▶ _Required work_: Two lines in the data below mark the range: the one with "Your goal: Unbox" and the one with "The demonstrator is". Return both, along with every line between them, exactly.

*** Material to process ***

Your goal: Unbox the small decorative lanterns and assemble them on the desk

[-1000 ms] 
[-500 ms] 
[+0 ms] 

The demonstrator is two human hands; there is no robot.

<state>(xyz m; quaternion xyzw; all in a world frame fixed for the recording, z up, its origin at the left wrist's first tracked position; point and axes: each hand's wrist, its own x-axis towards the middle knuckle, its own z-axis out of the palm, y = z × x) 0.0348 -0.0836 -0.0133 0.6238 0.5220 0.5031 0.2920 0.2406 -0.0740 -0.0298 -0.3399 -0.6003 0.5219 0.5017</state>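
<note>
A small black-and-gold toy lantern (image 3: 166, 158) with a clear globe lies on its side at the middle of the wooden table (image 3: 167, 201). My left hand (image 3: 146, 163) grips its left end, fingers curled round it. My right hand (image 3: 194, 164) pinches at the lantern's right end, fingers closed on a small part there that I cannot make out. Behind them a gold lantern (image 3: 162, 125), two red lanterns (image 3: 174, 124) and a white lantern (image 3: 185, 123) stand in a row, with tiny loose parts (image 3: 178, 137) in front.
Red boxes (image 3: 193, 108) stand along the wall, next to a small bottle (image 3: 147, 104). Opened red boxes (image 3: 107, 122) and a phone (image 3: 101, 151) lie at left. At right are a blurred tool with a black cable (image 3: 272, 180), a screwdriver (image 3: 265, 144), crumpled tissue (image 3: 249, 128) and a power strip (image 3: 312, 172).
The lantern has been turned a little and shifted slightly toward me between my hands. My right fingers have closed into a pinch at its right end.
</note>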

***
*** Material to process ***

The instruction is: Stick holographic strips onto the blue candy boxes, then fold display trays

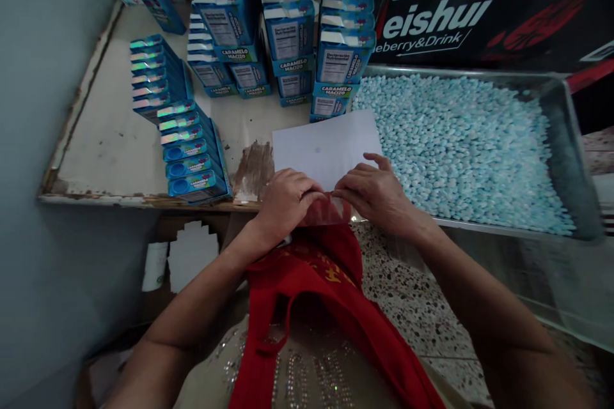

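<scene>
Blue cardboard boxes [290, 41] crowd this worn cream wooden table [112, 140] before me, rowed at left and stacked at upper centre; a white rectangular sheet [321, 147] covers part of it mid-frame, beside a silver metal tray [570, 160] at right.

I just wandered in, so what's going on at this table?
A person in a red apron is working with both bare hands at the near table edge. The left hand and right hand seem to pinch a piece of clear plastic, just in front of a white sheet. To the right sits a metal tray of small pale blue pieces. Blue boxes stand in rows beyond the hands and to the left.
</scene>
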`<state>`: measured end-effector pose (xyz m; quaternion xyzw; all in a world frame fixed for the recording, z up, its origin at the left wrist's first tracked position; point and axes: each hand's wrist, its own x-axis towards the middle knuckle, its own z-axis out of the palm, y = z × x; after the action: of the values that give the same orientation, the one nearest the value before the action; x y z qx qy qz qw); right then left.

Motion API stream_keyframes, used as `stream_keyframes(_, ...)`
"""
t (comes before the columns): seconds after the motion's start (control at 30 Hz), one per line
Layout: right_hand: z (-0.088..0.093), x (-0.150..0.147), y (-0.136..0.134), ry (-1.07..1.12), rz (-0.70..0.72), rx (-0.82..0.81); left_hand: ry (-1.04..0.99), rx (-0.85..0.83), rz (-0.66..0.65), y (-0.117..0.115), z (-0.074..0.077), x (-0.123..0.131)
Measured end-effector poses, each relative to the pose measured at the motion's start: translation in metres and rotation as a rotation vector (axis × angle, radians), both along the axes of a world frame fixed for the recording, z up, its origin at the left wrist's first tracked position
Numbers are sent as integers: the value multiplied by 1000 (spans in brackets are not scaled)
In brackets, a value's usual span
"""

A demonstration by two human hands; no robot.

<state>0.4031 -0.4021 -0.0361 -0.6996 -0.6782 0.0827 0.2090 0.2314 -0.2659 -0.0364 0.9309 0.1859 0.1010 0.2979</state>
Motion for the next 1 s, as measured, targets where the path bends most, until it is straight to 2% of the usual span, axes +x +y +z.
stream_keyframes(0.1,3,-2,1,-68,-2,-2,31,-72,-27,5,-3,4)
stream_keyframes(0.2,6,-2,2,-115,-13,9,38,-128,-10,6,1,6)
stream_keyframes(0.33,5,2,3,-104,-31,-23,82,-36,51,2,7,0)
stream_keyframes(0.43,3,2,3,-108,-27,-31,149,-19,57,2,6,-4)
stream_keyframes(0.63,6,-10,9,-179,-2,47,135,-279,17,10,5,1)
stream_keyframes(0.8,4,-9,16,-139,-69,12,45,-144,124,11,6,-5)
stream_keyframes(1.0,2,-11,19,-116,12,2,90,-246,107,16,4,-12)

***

▶ _Solution for this problem_:
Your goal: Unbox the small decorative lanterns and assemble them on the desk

[-1000 ms] 
[-500 ms] 
[+0 ms] 

The demonstrator is two human hands; there is no robot.

The exercise has been completed.